[TASK STATEMENT] All lines in the material below that contain "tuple" should be located and copied.

[LISTED ENTRIES]

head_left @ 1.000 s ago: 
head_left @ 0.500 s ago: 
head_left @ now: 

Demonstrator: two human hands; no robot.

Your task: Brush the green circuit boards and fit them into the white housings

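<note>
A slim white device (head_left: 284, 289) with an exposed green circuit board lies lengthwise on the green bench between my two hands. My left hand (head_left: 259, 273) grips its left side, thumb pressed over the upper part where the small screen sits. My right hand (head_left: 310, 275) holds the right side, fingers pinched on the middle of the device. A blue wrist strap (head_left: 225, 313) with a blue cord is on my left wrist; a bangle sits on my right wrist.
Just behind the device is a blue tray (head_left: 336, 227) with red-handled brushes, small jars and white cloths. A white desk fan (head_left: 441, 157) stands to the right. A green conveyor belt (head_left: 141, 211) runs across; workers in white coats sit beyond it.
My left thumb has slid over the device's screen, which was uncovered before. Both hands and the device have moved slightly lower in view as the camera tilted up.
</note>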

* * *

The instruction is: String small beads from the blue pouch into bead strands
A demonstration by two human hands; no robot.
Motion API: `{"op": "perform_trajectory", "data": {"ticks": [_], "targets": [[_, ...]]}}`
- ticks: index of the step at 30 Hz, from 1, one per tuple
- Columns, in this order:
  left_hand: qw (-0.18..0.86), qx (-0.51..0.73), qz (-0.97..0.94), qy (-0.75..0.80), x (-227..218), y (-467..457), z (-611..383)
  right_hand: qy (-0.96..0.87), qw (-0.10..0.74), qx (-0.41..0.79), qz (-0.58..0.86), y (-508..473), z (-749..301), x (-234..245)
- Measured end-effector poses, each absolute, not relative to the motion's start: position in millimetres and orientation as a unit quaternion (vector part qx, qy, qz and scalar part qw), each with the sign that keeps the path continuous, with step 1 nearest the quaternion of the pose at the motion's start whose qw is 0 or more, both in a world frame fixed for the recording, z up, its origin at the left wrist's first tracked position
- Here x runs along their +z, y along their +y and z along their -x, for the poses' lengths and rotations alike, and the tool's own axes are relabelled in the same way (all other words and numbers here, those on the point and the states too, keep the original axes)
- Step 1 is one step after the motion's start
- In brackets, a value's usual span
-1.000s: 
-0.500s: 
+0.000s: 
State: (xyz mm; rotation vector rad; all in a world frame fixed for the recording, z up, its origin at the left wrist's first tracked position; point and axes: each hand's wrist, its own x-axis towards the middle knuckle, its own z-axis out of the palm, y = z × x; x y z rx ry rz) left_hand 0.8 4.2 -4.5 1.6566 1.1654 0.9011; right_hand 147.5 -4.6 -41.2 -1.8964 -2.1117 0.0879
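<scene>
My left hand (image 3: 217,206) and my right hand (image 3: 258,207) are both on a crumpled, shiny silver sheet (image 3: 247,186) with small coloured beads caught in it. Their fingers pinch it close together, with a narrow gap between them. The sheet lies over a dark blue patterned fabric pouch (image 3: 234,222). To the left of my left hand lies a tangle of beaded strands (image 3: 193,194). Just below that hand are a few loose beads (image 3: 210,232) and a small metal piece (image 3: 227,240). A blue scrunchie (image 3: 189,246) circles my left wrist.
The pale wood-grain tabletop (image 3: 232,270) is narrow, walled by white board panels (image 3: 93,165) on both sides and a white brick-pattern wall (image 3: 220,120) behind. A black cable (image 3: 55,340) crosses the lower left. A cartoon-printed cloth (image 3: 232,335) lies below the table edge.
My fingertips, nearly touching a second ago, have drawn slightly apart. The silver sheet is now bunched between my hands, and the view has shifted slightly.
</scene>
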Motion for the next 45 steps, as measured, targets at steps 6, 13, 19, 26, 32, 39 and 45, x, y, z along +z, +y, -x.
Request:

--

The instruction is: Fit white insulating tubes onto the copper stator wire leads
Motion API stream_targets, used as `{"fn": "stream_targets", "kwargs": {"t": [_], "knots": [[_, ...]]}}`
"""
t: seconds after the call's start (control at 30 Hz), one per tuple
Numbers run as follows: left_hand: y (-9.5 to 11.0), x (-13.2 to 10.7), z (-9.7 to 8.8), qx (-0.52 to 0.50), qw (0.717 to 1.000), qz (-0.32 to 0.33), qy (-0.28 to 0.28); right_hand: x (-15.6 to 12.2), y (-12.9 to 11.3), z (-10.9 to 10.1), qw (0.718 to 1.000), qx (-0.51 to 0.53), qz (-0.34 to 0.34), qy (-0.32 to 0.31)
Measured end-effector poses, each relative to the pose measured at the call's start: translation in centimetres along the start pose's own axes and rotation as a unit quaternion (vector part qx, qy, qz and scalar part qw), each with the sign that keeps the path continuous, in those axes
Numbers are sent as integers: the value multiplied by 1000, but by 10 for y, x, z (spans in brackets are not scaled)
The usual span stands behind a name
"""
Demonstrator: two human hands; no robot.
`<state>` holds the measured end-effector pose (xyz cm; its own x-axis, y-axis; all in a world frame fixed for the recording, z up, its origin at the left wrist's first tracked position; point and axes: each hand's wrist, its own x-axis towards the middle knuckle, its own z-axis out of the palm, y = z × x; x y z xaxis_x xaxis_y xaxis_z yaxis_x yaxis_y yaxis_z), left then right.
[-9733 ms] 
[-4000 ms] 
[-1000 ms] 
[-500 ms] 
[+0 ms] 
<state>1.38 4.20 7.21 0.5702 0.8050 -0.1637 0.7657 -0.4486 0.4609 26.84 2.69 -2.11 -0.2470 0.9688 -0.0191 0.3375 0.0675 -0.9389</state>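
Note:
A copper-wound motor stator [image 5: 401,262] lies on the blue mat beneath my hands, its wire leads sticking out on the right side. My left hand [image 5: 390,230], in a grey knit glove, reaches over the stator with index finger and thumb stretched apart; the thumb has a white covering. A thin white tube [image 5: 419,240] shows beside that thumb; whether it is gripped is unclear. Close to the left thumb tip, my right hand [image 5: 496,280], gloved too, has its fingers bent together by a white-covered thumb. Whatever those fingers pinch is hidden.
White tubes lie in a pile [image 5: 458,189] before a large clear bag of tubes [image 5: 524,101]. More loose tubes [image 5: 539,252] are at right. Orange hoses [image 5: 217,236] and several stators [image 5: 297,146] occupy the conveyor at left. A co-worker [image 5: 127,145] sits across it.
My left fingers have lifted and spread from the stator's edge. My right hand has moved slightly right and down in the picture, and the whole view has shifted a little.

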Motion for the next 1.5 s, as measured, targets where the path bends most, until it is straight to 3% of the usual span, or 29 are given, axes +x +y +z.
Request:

[SOLUTION FOR THIS EXERCISE]
- ticks: index of the step at 30 Hz, from 1, one per tuple
t: seconds after the call's start (control at 30 Hz), one per tuple

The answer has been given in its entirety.